The effects of bioinformatics preprocessing on cell-free DNA fragment analysis

DOI: 10.1093/gigascience/giaf139

Nucleic Acids Biomarkers

Abstract

Background:
While cell-free DNA (cfDNA) is a promising biomarker for cancer diagnosis and monitoring, there is limited agreement on optimal cfDNA collection and extraction protocols as well as analysis pipelines of the corresponding cfDNA sequencing data. In this article, we address the latter by studying the effect of various bioinformatics preprocessing choices on derived genetic and epigenetic cfDNA features and study how observed feature differences influence the downstream task of separating between healthy and cancer cfDNA samples.

Results:
Using low-pass whole-genome cfDNA sequencing data from 20 lung cancer and 20 healthy samples, we assessed the influence of various preprocessing settings, such as read trimming, filtering of secondary alignments, and choice of genome build, as well as practices such as downsampling or selecting for a short fragment on derived cfDNA features, including cfDNA fragment size, fragment end motifs, copy number alterations, and nucleosome footprints.
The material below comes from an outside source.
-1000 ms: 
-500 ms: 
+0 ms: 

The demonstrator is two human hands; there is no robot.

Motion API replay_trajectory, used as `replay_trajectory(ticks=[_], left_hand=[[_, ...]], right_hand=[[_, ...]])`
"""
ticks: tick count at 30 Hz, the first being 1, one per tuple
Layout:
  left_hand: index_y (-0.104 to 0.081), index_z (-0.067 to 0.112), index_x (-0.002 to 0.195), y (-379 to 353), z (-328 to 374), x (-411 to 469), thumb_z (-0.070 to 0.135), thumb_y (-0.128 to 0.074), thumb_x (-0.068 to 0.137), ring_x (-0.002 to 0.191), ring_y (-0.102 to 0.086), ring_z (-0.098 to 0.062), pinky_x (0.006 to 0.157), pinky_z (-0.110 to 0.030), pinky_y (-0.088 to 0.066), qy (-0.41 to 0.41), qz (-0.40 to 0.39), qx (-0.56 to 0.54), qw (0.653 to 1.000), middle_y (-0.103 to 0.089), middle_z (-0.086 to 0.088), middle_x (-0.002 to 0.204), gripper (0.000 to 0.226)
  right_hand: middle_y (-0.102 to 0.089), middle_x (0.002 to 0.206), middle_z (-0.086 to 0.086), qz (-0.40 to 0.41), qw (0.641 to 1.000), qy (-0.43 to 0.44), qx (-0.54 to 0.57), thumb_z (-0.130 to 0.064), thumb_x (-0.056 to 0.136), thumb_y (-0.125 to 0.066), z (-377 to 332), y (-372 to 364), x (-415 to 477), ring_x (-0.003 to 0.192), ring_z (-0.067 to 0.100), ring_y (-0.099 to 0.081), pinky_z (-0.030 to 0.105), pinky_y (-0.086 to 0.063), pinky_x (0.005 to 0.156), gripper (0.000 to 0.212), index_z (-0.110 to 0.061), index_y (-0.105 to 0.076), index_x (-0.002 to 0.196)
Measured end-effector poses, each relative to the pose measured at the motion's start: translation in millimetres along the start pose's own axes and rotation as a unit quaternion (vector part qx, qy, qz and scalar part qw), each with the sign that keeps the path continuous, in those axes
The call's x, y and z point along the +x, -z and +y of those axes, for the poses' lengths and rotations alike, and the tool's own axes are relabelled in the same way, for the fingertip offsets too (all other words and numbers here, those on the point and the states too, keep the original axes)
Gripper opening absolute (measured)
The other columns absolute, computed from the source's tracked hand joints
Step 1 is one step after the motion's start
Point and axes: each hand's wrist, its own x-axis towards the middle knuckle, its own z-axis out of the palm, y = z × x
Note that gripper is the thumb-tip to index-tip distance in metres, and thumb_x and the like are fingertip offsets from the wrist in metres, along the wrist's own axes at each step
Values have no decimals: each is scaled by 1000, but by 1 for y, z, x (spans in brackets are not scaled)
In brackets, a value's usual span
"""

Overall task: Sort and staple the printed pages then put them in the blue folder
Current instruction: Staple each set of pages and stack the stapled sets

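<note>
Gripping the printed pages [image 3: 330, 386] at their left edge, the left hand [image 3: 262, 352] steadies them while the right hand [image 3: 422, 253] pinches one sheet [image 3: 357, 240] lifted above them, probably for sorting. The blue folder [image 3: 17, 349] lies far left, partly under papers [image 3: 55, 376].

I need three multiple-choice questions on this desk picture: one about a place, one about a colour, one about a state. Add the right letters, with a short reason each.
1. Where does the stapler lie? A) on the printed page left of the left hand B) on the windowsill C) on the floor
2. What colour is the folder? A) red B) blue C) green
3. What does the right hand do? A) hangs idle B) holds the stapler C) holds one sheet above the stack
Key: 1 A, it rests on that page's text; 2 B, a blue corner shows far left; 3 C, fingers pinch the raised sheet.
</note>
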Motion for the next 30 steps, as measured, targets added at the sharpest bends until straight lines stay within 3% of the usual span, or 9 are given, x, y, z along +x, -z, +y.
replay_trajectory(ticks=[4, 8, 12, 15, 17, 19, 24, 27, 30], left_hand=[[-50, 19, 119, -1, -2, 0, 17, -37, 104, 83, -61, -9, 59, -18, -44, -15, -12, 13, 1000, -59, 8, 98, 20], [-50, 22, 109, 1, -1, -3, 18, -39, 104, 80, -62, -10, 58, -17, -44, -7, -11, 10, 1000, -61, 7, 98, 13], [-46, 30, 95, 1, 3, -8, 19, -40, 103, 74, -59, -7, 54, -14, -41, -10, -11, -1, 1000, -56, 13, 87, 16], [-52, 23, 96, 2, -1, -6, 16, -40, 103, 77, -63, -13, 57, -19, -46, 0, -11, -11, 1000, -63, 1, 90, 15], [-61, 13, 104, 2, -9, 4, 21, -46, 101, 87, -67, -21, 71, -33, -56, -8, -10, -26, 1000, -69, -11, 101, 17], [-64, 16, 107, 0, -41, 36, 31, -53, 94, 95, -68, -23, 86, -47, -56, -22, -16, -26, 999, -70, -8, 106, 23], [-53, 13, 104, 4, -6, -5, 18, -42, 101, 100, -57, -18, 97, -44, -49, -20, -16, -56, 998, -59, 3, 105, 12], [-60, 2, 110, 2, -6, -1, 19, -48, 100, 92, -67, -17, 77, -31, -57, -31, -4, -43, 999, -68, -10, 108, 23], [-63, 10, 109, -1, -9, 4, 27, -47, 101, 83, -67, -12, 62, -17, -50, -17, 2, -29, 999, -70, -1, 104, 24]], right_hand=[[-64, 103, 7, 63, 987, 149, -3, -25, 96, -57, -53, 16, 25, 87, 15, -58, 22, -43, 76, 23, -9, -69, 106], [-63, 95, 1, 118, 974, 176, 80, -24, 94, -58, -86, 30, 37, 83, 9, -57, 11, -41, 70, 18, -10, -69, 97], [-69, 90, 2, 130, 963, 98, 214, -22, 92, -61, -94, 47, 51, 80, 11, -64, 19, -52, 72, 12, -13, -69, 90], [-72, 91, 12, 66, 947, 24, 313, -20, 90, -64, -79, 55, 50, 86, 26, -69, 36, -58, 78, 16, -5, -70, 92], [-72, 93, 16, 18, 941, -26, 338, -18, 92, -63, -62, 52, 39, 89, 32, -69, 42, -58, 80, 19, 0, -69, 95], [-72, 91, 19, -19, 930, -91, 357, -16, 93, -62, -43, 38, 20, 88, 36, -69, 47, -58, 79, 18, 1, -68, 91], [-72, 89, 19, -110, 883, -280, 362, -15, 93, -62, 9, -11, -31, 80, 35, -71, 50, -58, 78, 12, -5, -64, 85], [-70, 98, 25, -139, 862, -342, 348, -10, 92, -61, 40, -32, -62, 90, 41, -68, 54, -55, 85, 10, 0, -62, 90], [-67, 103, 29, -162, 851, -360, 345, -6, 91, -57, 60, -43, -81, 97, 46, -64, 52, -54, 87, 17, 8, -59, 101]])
Our results demonstrate that the analyzed features are robust to common preprocessing choices but exhibit variable sensitivity to sequencing coverage. Fragment length statistics and end motifs are the least affected by low coverages, whereas nucleosome footprint analysis is very sensitive to them. Our findings confirm that selecting for shorter fragments enhances cancer-specific signals but, by removing data, also reduces signals in general. Interestingly, we find that fragment end motif analysis benefits the most from in silico size selection. We also observe that the filtering of low-quality and secondary alignments and choice of genome build result in slight improvements in cancer classification performance based on nucleosome coverage and copy number features.

Conclusions:
Altogether, we conclude that cfDNA analysis is minimally affected by different bioinformatics preprocessing settings, but we describe some synergistic effects between analytical approaches, which can be leveraged to improve cancer detection.